# WORK REQUEST
Lines before the one containing "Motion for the" are left out. Retype that line and the rest through the end of the material exactly.
═══ COLLECTED MATERIAL ═══
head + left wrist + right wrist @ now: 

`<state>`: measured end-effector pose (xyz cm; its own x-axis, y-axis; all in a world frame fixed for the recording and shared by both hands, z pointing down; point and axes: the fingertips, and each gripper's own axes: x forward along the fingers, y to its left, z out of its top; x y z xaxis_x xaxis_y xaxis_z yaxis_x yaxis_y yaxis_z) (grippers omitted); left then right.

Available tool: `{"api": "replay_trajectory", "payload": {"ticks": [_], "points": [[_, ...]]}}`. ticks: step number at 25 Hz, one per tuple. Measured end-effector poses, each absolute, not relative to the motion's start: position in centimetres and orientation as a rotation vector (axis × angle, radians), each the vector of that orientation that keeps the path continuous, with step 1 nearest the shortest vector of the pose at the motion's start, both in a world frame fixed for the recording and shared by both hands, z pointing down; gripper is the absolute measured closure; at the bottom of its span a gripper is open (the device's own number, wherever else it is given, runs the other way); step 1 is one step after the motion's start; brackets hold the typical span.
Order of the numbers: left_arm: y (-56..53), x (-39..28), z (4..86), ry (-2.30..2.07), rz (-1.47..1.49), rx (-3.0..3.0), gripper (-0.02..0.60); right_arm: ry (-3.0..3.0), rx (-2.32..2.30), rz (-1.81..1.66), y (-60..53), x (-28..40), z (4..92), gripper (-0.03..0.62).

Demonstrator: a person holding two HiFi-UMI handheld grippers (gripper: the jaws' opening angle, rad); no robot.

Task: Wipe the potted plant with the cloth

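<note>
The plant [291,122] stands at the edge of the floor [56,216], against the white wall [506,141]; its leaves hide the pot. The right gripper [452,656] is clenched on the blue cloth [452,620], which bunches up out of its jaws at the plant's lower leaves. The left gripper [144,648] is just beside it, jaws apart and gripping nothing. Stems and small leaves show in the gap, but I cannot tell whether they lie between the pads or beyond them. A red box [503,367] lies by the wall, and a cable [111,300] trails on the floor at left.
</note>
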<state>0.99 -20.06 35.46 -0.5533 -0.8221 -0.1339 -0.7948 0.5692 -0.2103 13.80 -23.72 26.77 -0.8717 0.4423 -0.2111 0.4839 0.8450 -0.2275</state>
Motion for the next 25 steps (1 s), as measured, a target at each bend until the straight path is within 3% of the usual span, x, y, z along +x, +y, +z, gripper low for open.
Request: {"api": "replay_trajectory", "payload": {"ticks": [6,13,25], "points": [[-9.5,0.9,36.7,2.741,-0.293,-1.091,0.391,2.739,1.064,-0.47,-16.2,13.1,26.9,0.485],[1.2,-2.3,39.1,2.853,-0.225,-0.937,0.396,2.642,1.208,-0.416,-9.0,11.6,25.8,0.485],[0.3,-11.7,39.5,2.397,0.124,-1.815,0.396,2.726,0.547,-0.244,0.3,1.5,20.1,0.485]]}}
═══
# THE COMPLETED TASK
Motion for the next 25 steps (1 s), as measured, a target at each bend until the straight path is within 3% of the usual span, x, y, z along +x, +y, +z, gripper low for open.
Request: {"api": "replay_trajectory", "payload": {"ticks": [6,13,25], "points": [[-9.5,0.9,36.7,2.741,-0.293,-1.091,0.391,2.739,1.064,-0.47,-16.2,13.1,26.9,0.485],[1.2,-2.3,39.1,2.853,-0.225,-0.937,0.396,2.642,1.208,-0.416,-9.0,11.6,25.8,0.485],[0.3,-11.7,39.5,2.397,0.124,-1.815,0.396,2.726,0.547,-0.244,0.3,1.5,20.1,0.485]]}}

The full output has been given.